Solution "in sight" on Iran's nuclear program: Rice
WASHINGTON (AFP) Jun 27, 2004
US National Security Adviser Condoleezza Rice said Sunday that Iran was providing daily proof why it belonged in the "axis of evil" but a peaceful solution to the row over its nuclear program was still "within sight."

Rice told Fox News Sunday that Iran remains a "dangerous state" that was trying to develop the capacity to use nuclear power for military purposes and even make nuclear weapons.

"The Iranians every day demonstrate why the United States has been so hard on them and why the president put Iran into the axis of evil when he talked about Iraq, North Korea and Iran in 2002," she said.

The national security aide said Washington was working with its European allies and the International Atomic Energy Agency (IAEA) to persuade Tehran to drop its nuclear weapons ambitions or face isolation.

The United States was also putting pressure on Russia to curb transfers of nuclear technology to Iran, she said, adding "we've been very clear that these rogue states that seek weapons of mass destruction are a danger."

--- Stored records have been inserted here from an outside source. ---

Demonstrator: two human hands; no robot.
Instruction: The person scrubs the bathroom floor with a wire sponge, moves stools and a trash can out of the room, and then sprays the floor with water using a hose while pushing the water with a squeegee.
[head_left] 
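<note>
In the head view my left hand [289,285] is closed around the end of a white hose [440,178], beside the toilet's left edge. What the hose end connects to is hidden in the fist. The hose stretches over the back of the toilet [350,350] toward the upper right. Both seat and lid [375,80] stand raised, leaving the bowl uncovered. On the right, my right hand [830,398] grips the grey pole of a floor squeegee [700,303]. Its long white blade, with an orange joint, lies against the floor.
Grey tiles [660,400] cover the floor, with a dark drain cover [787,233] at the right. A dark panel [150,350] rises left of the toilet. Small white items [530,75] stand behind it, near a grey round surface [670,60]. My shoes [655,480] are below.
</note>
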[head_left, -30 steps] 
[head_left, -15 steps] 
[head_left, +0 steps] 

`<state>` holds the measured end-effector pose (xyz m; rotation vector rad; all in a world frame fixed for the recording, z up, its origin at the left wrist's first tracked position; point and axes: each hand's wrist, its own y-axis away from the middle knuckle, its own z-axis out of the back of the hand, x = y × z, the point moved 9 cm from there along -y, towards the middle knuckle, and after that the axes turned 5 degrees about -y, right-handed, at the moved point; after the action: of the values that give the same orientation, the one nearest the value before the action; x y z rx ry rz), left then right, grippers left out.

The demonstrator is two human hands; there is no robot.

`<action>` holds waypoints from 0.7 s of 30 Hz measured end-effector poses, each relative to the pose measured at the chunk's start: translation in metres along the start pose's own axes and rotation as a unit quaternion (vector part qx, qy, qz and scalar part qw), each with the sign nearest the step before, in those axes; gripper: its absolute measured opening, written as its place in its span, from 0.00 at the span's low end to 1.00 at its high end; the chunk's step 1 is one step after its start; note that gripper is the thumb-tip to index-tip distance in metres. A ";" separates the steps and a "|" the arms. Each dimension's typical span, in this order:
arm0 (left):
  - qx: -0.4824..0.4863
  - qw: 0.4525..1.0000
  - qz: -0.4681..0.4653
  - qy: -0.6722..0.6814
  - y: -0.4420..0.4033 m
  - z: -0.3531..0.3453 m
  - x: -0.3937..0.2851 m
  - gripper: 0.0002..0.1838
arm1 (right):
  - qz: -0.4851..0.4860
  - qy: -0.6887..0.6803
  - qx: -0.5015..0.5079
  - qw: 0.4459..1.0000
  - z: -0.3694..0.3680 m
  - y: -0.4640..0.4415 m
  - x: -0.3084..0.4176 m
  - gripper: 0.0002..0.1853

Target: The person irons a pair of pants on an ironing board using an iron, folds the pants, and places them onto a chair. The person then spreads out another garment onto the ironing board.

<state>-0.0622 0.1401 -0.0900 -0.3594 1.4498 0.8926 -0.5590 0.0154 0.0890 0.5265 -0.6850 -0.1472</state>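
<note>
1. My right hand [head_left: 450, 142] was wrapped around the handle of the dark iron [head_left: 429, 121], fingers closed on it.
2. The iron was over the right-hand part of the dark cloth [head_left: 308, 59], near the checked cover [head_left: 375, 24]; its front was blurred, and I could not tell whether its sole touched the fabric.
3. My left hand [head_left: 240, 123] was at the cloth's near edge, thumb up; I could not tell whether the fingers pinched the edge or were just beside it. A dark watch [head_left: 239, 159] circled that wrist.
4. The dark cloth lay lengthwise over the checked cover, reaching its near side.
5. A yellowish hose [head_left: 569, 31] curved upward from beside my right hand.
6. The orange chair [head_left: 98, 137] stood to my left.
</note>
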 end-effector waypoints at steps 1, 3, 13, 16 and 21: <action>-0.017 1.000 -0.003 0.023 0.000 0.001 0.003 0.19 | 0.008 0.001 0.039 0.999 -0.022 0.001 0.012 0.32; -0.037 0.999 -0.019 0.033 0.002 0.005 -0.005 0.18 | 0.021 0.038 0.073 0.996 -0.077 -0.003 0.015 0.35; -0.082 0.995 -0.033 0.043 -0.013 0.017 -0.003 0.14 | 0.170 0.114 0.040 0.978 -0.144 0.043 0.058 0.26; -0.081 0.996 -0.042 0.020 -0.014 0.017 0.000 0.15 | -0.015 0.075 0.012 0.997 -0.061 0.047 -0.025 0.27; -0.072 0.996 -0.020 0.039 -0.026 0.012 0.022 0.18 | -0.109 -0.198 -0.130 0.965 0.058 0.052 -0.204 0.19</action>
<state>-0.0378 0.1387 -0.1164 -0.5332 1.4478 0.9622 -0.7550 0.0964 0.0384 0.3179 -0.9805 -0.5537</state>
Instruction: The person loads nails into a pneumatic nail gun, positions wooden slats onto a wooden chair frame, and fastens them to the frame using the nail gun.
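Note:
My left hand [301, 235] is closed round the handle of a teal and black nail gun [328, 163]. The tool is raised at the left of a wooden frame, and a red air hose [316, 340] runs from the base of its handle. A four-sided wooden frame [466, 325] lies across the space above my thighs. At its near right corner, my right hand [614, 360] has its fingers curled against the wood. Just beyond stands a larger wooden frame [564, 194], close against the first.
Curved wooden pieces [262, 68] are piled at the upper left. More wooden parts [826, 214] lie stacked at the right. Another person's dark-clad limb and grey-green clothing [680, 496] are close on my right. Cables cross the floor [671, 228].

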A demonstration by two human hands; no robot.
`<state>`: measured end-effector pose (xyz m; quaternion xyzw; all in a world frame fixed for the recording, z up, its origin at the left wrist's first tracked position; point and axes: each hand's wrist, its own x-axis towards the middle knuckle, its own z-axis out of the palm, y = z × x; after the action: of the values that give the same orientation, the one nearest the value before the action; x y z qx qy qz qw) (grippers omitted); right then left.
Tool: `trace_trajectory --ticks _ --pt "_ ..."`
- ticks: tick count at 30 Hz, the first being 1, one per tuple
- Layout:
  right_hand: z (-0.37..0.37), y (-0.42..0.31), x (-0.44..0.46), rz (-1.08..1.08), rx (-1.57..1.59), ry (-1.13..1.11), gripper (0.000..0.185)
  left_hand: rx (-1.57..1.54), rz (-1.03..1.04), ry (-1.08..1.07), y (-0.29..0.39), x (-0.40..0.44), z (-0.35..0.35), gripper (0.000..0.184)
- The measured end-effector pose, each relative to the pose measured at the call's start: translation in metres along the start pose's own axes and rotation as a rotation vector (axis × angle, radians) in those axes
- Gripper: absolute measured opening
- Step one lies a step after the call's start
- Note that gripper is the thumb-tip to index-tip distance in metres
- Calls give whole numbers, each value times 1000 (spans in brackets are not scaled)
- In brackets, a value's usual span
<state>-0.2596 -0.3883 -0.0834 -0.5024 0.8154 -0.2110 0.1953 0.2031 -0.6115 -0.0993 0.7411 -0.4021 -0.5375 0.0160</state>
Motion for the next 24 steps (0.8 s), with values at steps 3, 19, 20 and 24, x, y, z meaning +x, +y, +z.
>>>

"It's a very tough situation. But we believe that this is one that still has a diplomatic solution within sight," Rice said, speaking from Turkey ahead of a NATO summit. She did not elaborate.

The IAEA, the UN nuclear watchdog, rebuked Iran on June 18 for failing to come clean about its nuclear program but the Islamic Republic has shown little inclination for conciliation.

Tehran said Sunday it would resume construction of centrifuges for uranium enrichment while continuing to suspend enrichment itself. But a senior member of parliament said the assembly would push to resume the process.

Rice's remarks appeared part of a general US move to step up the rhetoric against Iran, which President George W. Bush famously lumped with Iraq and North Korea in an "axis of evil" in his State of the Union speech two years ago.

Earlier Sunday, Defense Secretary Donald Rumsfeld delivered his own broadside at the Iranian government, accusing it of "not telling the truth about its role in nuclear development."

"Most recently, we have seen them resisting the UN processes that they have previously seemed to have agreed to, but obviously are not adhering to," Rumsfeld said in an interview with the BBC.